Experiment 046
Cell size × residual encoding: centering is a free recall gain
Perf record: 046-cell-size-residual.json.
Granite box (Xeon 6975P-C, 8 vCPU). src/bin/cell.rs. Cohere v3 1M × 1024, cosine.
Direction 7 of the breakout loop (the 042 within-cell seam). Energy axis dropped
(J/query ≈ package_power / QPS on a fixed-power CPU — QPS in disguise, not an
independent signal); the salvaged metric is bytes/query, the bandwidth currency.
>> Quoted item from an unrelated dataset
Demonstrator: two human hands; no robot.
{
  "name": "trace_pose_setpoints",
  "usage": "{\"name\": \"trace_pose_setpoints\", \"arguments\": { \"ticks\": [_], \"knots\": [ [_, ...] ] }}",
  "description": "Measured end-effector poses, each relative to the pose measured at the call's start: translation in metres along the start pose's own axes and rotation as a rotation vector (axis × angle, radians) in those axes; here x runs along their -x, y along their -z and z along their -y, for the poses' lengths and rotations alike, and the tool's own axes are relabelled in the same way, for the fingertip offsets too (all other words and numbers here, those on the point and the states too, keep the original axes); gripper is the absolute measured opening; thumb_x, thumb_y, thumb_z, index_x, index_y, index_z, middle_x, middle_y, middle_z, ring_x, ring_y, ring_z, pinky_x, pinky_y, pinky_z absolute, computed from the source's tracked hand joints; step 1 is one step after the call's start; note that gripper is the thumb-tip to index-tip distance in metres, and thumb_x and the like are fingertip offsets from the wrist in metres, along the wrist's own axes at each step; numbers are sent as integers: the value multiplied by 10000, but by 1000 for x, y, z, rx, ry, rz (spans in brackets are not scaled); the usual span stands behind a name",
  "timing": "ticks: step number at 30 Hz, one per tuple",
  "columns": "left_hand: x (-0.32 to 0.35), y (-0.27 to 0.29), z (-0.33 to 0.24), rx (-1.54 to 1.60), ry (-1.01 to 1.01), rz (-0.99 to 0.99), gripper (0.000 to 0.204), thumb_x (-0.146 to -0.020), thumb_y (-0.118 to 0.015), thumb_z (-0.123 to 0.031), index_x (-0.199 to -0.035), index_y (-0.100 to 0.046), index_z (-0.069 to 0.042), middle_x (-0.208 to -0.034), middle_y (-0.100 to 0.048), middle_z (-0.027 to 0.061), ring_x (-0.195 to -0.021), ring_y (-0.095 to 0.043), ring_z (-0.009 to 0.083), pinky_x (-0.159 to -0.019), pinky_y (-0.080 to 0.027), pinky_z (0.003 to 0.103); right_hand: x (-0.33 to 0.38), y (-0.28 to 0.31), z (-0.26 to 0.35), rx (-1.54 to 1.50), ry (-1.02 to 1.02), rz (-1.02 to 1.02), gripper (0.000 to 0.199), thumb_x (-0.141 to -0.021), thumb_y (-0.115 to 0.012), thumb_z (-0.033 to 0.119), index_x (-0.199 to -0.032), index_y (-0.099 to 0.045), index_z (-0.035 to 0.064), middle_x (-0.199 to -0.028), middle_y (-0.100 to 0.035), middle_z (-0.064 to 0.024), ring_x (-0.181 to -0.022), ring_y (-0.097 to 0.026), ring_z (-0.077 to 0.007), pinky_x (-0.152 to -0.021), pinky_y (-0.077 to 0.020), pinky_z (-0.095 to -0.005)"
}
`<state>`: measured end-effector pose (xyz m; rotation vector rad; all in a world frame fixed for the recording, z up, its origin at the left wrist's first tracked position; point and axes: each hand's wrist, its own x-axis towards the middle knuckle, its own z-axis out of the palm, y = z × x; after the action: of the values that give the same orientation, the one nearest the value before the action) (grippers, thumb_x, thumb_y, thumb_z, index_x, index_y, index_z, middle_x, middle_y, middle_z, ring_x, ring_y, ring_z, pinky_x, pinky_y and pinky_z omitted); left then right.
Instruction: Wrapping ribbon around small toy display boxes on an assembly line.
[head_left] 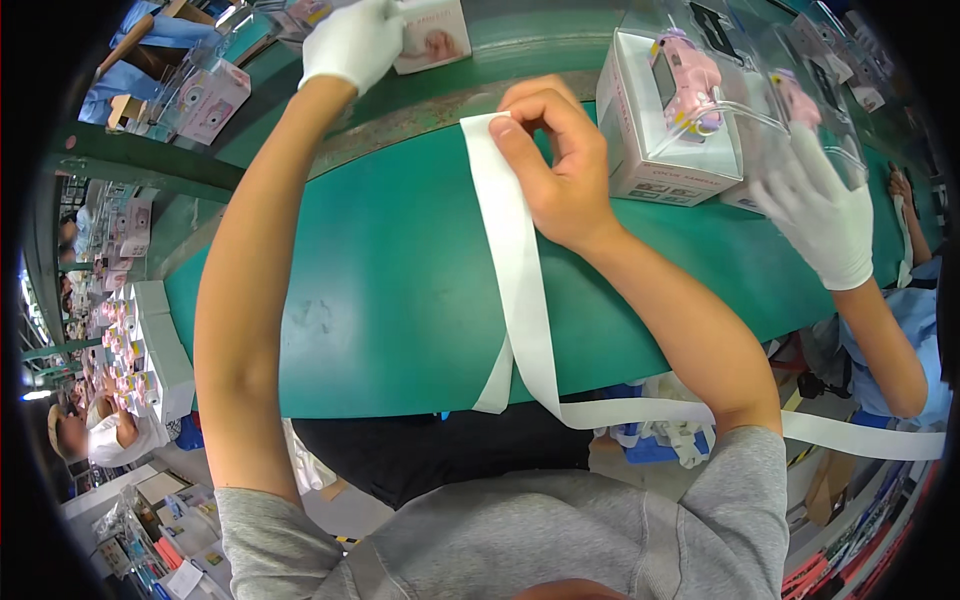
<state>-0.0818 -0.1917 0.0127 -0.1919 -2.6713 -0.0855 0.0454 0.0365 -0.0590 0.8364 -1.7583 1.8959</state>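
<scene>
- Strip (pixel 512 230), white, flat, seemingly cloth, hangs from our bare right hand (pixel 570 185), pinched between thumb and fingers, draping toward us over the smooth green table (pixel 390 270).
- Slack passing beneath our right elbow could, we judge, snag or twist if we pulled.
- Our gloved left hand (pixel 350 45) is just left of a white box (pixel 435 35); its grip we cannot tell.

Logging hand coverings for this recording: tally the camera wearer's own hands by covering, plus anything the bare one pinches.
White-gloved left hand: 1
Bare right hand: 1
Long, flat, white strip, apparently one piece: 1
Total: 3
</scene>
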Motion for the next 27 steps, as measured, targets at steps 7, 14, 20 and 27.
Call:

The hypothesis (042 seam #2)
Inside one IVF cell the vectors cluster around the cell centroid, so the raw sign-bits are dominated by the shared DC/centroid direction and carry little within-cell information. Subtracting the centroid first (residual encoding) should make the sign-bits encode the actual within-cell variation → higher stage-1 recall at the same bit budget. Residual affects stage-1 selection only; rerank and ground truth stay exact L2 on the raw vectors, isolating the effect.
Result — confirmed, and the gain grows with cell size AND bit pressure
recall@10, raw → residual:
Full 1024 bits (128 B/code):
| N | C=50 | C=100 | C=200 |
|---|---|---|---|
| 1,000 | 0.929 → 0.944 (+1.5) | 0.983 → 0.987 | 0.998 → 0.999 |
| 20,000 | 0.889 → 0.912 (+2.3) | 0.955 → 0.967 | 0.986 → 0.991 |
| 100,000 | 0.858 → 0.894 (+3.6) | 0.934 → 0.957 (+2.2) | 0.975 → 0.986 (+1.1) |
Tight 256 bits (32 B/code, ¼ the scan traffic):
| N | C=50 | C=100 | C=200 | C=500 |
|---|---|---|---|---|
| 1,000 | 0.582 → 0.632 (+5.0) | 0.741 → 0.781 | 0.876 → 0.901 | 0.983 → 0.988 |
| 20,000 | 0.421 → 0.502 (+8.1) | 0.537 → 0.624 (+8.7) | 0.665 → 0.734 | 0.808 → 0.862 |
| 100,000 | 0.360 → 0.433 (+7.2) | 0.465 → 0.548 (+8.3) | 0.576 → 0.664 (+8.8) | 0.717 → 0.797 (+8.0) |
- Strictly positive everywhere (only −0.0001–0.0002 noise at saturated C=500 full bits, where both already hit ~1.0).
- Grows with N: bigger cells → more shared centroid mass → more to gain by removing it.
- Grows with bit pressure: at 256 bits the gain is +7 to +9 pts vs +1 to +3.6 at full bits — when sign-bits are scarce, not spending them on the DC direction is exactly where the budget should go.
Why it matters (bytes/query)
The residual win is largest in the low-bit, bandwidth-saving regime — the one we care about for cost/throughput. At N=100k, the 256-bit residual code is 32 B/vec (4× less scan traffic than full 128 B) yet recovers ~8 pts of the recall lost to truncation, so it dominates raw on recall-per-byte at the low-recall end (0.797 @ 5.25 MB/q residual vs 0.717 @ 5.25 MB/q raw, C=500). Full bits still wins the very-high-recall corner; residual shifts the entire low-bit curve up for free.
Conclusion
Residual encoding (centroid subtraction before rotation+binary) is a free, strictly-positive recall gain for the within-cell scan, costing one centroid vector per cell and nothing at query time beyond a subtract. It's a clean Pareto push, biggest where the engine is most bandwidth-constrained (large cells, tight bit budgets). It composes with everything in the funnel (rotation, tiling, the disk-resident split) since it only changes how the stage-1 codes are formed.
Caveats
- "Cell = first N base vectors" (contiguous slice, not a k-means cluster). A real k-means cell is tighter around its centroid, so residual should help at least as much — this is a conservative estimate of the gain.
- Single dataset (Cohere 1024-D). Recall measured vs within-cell exact GT; the IVF router's own recall loss is above this layer.
- Centroid is full-precision f32 (4 KB/cell at 1024-D) — negligible vs the code store.